■ WHAT THE TASK REQUIRES:
Lower down are entries containing pictures. Copy exactly, without those pictures, the lines from the line with "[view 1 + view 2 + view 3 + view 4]" through the line with "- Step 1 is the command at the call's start".

::::::::

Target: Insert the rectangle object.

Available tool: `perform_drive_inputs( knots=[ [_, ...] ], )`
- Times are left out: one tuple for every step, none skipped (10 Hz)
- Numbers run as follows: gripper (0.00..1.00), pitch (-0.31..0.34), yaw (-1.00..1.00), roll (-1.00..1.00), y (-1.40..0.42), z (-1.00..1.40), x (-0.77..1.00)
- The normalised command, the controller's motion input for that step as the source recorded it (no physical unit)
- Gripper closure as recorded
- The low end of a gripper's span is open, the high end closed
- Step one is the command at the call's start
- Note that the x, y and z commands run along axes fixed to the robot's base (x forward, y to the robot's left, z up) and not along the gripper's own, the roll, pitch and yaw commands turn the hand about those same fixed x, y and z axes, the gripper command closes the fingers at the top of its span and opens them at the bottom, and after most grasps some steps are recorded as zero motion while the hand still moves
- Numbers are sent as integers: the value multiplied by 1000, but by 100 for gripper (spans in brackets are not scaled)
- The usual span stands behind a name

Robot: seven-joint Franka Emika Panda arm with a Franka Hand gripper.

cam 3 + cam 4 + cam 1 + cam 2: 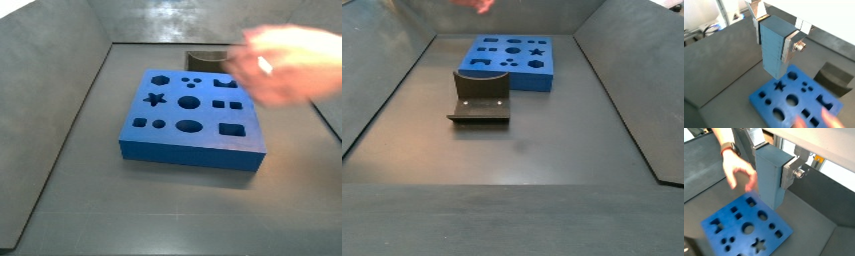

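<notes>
My gripper [774, 37] is shut on the rectangle object [774, 47], a long light-blue bar held upright by its upper end between the silver fingers [791, 47]. Both wrist views show this grip; the gripper [769, 165] and the bar [767, 178] hang above the floor. The bar's lower end is over the near edge of the dark-blue board [794, 100] with shaped holes. The board also shows in the wrist view [741, 228] and in both side views [194, 115] [509, 58]. Neither side view shows the gripper or the bar.
A blurred human hand [737, 170] reaches over the board, and shows in a side view [287, 65] too. The dark fixture [480, 95] stands beside the board. Sloped grey walls [396, 90] enclose the floor.
</notes>
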Motion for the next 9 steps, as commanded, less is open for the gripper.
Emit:
perform_drive_inputs(
  knots=[
    [100, 93, -81, 20, 375, 163, 53],
    [100, 79, -44, 11, 208, 113, 32],
    [0, 0, 0, 0, 0, 0, 0],
    [100, 0, 0, 0, 0, 0, 0],
    [100, 0, 0, 0, -14, 0, 23],
    [100, 0, 0, -16, 0, -20, 0],
    [100, 0, -6, 0, 0, 0, 0],
    [100, 0, -417, 41, -189, -63, 280],
    [100, -3, -606, 60, -246, -151, 377]
  ],
)
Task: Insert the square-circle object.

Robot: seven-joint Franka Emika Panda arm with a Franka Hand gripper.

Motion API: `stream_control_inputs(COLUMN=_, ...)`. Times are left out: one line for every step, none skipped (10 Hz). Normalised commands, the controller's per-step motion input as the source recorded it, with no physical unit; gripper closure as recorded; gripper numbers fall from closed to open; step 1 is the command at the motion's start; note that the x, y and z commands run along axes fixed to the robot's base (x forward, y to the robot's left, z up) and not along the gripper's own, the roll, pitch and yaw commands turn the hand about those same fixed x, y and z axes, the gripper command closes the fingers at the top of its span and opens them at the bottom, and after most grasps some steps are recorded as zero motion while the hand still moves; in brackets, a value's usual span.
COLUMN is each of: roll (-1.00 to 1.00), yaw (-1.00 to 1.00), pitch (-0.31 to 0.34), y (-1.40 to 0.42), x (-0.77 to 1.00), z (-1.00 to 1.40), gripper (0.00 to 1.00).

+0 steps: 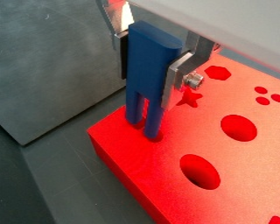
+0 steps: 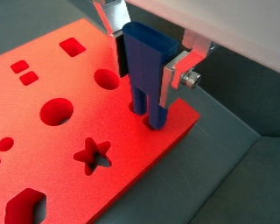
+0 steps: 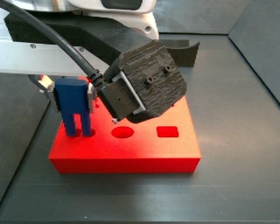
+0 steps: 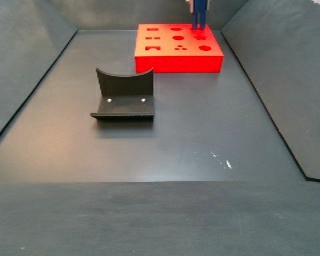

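Wrist views: the gripper (image 1: 149, 48) is clamped on the blue square-circle object (image 1: 147, 79); a silver finger (image 1: 185, 66) presses on one side of its blocky top, and the other finger (image 2: 112, 17) shows at the far side.
Legs of the piece: the two long legs point down; their tips meet the red block (image 1: 201, 131) close to one corner, at a dark hole; I cannot tell how deep they go.
Red block top: a star hole (image 2: 94, 154), round holes (image 2: 56, 110) and square holes (image 2: 71, 45) show in a wrist view.
Side view, close: the square-circle object (image 3: 71, 105) stands upright at a corner of the red block (image 3: 125, 153); the big dark gripper (image 3: 95, 92) is just beside it, holding its top.
Side view, far: the red block (image 4: 178, 50) sits at the far end of the dark floor (image 4: 163, 150); the blue piece (image 4: 200, 12) stands on its far corner.
Holder: a dark grey curved holder (image 4: 123, 96) rests on the floor, well apart from the red block.
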Motion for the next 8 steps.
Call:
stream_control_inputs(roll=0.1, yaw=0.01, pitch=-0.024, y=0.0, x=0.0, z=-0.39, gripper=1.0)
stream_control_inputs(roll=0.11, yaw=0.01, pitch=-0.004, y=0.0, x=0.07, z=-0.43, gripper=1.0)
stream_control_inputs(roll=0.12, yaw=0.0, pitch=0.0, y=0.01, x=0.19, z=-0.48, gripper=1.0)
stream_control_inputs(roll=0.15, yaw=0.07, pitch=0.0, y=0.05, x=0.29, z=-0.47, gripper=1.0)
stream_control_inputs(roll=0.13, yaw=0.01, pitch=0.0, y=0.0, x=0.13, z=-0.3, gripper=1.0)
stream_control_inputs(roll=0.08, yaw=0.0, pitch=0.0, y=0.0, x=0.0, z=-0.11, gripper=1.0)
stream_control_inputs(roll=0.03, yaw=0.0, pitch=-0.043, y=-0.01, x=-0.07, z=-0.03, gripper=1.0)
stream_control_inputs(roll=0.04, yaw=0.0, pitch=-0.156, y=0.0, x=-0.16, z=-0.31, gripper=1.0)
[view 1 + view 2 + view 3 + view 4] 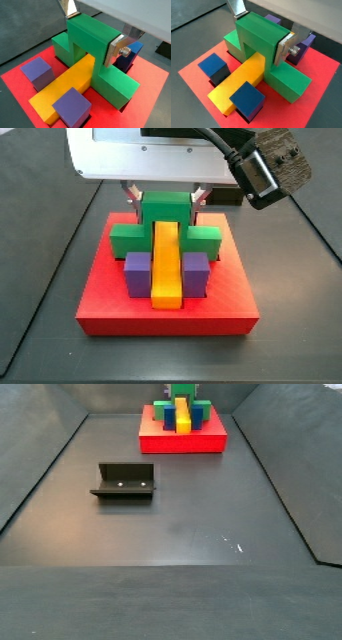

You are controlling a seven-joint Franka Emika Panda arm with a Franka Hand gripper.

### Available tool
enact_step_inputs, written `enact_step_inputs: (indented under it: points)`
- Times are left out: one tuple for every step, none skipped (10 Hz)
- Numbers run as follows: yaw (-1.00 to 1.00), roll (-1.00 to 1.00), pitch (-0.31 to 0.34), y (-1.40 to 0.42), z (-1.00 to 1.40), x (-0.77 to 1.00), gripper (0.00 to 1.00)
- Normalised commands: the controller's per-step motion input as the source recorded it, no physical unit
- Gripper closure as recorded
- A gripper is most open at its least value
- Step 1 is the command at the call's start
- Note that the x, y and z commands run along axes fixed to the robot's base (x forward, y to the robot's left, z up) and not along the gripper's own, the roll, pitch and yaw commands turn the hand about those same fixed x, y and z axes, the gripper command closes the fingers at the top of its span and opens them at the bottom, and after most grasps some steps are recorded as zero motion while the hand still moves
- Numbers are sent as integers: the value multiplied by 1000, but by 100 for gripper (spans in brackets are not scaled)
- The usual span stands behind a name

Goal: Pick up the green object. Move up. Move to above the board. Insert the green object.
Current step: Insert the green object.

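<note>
— Position of the green object (100,55)?

— Seated on the board (150,107), raised centre cube arching over the yellow bar (63,90), one lower side cube to each side of that bar. Same seen in a side view (166,213): green at the board's rear half, straddling the bar.

— Jaws?

— Pinching the green object at its raised centre cube. Gripper (93,30) directly above the board; flat silver fingers (117,50) pressed against opposite faces of the cube (one plate with a bolt head plainly shown, the opposite plate only partly in view). Confirmed in both wrist views (263,29).

— Remaining pieces on the board?

— Purple cube (37,71) and a second purple cube (72,106) on one side of the yellow bar; blue cube (131,54) beyond the green object, just beside the bolted finger.

— Surroundings?

— Board (185,439) resting on the dark floor (174,524) at the far end of the enclosure. Fixture (124,481) standing well apart from the board, nearer the camera. Small pale mark on the floor, kind not discernible.
</note>
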Motion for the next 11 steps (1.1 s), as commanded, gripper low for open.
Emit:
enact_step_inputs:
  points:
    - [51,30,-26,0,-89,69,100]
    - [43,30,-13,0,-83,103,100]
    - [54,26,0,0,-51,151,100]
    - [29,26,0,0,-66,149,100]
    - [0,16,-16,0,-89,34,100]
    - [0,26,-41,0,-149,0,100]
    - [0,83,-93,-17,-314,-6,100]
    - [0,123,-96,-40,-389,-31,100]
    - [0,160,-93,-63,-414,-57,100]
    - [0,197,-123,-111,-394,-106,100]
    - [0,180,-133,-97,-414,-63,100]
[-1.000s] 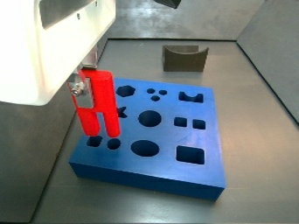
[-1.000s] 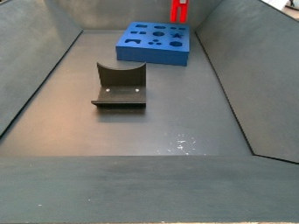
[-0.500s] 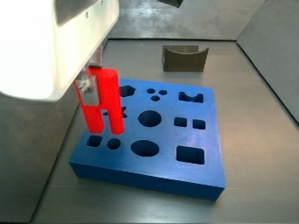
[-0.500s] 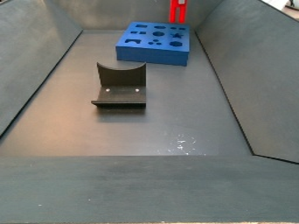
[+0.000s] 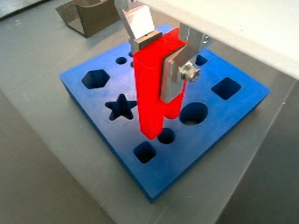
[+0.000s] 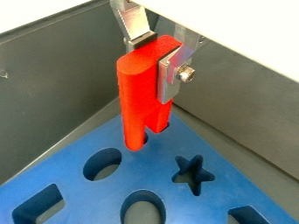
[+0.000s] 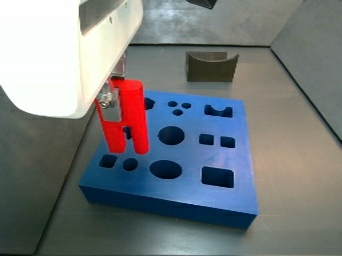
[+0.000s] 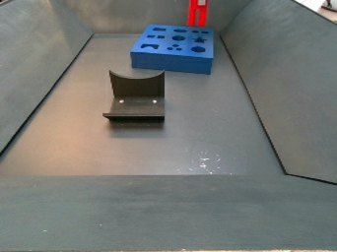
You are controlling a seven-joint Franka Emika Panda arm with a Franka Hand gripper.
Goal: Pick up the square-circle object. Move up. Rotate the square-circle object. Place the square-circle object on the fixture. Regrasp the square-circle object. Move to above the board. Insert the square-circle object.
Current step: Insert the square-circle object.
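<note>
The red square-circle object [image 5: 156, 92] hangs upright, and my gripper [image 5: 160, 59] is shut on its upper end. Its silver fingers [image 6: 176, 72] clamp the two flat sides. Both wrist views show its lower end a little above the blue board [image 6: 149, 175], over the holes near one edge [image 5: 208, 136]. A side view shows the object [image 7: 123, 125] over the board's left part [image 7: 191, 158], under the gripper [image 7: 114, 97]. From the far camera only a red strip [image 8: 199, 12] shows behind the board [image 8: 171, 61]. The fixture stands apart from the board [image 7: 210, 66] [image 8: 134, 95].
The grey bin walls [image 8: 53, 89] slope in on all sides, and one wall [image 6: 59, 96] rises close beside the held piece. The board's cut-outs include a star [image 5: 119, 108], a hexagon [image 5: 96, 80] and several circles and squares.
The gripper and the red piece have shifted slightly over the board's left side, away from its near edge. The grip is unchanged.
</note>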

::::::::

■ RESPONSE BELOW:
[view 1 + view 2 + view 3 + view 4] 

You are controlling a seven-joint Franka Emika Panda arm with a Franka Hand gripper.

### Available tool
enact_step_inputs, written `enact_step_inputs: (indented under it: points)`
- Times are left out: one tuple for every step, none skipped (10 Hz)
- Numbers run as follows: yaw (-1.00 to 1.00), roll (-1.00 to 1.00), pitch (-0.31 to 0.34), y (-1.40 to 0.42), z (-1.00 to 1.40), x (-0.77 to 1.00), gripper (0.00 to 1.00)
- Normalised commands: the controller's per-step motion input as the source recorded it, no physical unit
- Gripper closure as recorded
- A gripper is most open at its least value
- Step 1 is the command at the call's start

This finishes the response to the exercise.